HAKİ KARER YOLDAŞIN ŞAHADETİ VE HAKİ KARER KİŞİLİĞİ (12.BÖLÜM)
18 Mayıs 1977 günü Antep’te Haki Karer yoldaş Sterka Sor grubunun planlı saldırısıyla katledildi. Karasu arkadaş onlar silahlarla tutuklandılar. Önderliği de tutuklamak üzere Tuzluçayır’da bir plan yapılmıştı. Önderlik biraz duyarlı davranarak onu atlattı.
Bir evde toplantı yapmak için sabah gitmesi gerekiyor. Gitmeden önce de Tuzluçayırlı Harun arkadaş vardı. Daha çok gençti. Ona “Hele git bir bak bakalım evde durumlar nasıl, arkadaşlar gelmiş mi, kim var?” diyor.
Harun arkadaş eve yaklaşınca evin etrafının sivil polislerce kuşatıldığını görüyor. Harun arkadaş Önderliği durumdan haberdar edince Önderlik o eve gitmedi.
Önderlik gitmiş olsaydı tutuklayacaklardı. Çünkü daha önce bazı öldürme, yaralama eylemlerinde kullanılmış olan iki silahı eve bırakıyorlar. Herhalde bunu yapan da Pilot’tu. Önderlik eve gidip o silahlarla tutuklasalardı en az 30 yıl ceza alacaktı. Dolayısıyla da artık PKK çalışması orada bitecekti. Fakat öyle bir duyarlılık, tedbir onu boşa çıkardı. İki tutuklu, bir de şehit vererek bu saldırı atlatıldı.
Saldırının arkasında kontrgerilla bir de MHP’ye dayalı bir askeri darbenin olduğu söylendi. Namık Kemal Ersün vardı. Kara Kuvvetleri Komutanıydı. Onun Genelkurmay’ı da aşarak darbe yapacağı, MHP ile birlikte darbe yaparak iktidarı ele geçirmek istediği yönünde bir plandı bu. PKK’ye karşı, Kürtlere karşı savaş, Kürdistan’daki gelişmeleri bahane yaparak oraya saldırma temelinde bir darbe olacaktı. Kürtler hedef gösterilecek, dolayısıyla da itirazlar önlenecek, iktidar MHP tarafından ele geçirilecekti. Böyle bir MHP darbesiydi. Bu plan bozuldu, başarısız kaldı. Fakat PKK gruplaşmasına da ağır bir darbeyi vurdu.

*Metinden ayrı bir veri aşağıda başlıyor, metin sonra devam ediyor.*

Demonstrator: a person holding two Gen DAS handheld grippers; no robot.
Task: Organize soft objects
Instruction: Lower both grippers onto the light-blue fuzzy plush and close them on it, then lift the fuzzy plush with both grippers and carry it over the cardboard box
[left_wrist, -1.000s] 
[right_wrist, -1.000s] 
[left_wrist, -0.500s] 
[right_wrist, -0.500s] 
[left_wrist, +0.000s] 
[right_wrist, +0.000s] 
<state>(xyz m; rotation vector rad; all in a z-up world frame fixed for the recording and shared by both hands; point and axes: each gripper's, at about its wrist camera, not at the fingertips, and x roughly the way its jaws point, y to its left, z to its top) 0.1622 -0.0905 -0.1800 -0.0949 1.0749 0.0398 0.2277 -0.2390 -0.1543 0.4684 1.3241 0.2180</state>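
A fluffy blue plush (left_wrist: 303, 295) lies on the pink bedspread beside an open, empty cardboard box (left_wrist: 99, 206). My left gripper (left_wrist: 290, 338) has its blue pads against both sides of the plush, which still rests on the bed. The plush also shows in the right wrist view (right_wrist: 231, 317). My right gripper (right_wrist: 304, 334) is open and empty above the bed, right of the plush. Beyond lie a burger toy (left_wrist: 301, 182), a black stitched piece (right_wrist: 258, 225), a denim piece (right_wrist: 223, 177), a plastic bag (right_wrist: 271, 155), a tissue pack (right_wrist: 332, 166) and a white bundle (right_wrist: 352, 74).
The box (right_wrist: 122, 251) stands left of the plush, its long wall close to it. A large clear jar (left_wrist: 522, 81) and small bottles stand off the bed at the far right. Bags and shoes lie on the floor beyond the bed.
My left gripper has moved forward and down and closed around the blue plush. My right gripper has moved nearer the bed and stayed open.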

Haki Karer yoldaşın katledilişi hareket açısından çok önemli, ciddi bir durumdu. Bu Sterka Sor aslında bir grup değildir, Beş Parçacılar da diyorlardı, Kızıl Yıldız olarak da kendini tanımlamıştı. Kürdistan’ı 5 parça olarak görüyorlardı. 5. Kürdistan parçasına da Kürdistan’a Sor diyorlardı. Ermenistan-Kafkasya’daki coğrafya da Kürdistan sayılıyordu. Sovyetler Birliğine sosyal emperyalist dedikleri için orayı da Kürdistan’ın bir parçası olarak güya değerlendiriyorlardı.
TKP, Kürdistan Ulusal Kurtuluşçuları KUK’la ilişkili olan bir gruptu ama ortada grupta yok. Onları 1976 yazında Adana’da tanımıştık. Haki arkadaşla birlikteydik. TÖB’de gezen birkaç kişiydiler. O zaman Haki arkadaşla biraz tartıştılar. Herhalde orada tanıdılar, anladılar. Ardından takip olduğu anlaşılıyor.
18 Mayıs günü bir tuzakla, pusuyla vurdular. Tabii sadece onlar yapmadılar. İçten de destek verenler vardı. İşin gerisinde MİT-Özel Harp dairesi vardı. Bizim içimize sızdırılmış birkaç kişiyle birlikte planlayarak yaptırdılar.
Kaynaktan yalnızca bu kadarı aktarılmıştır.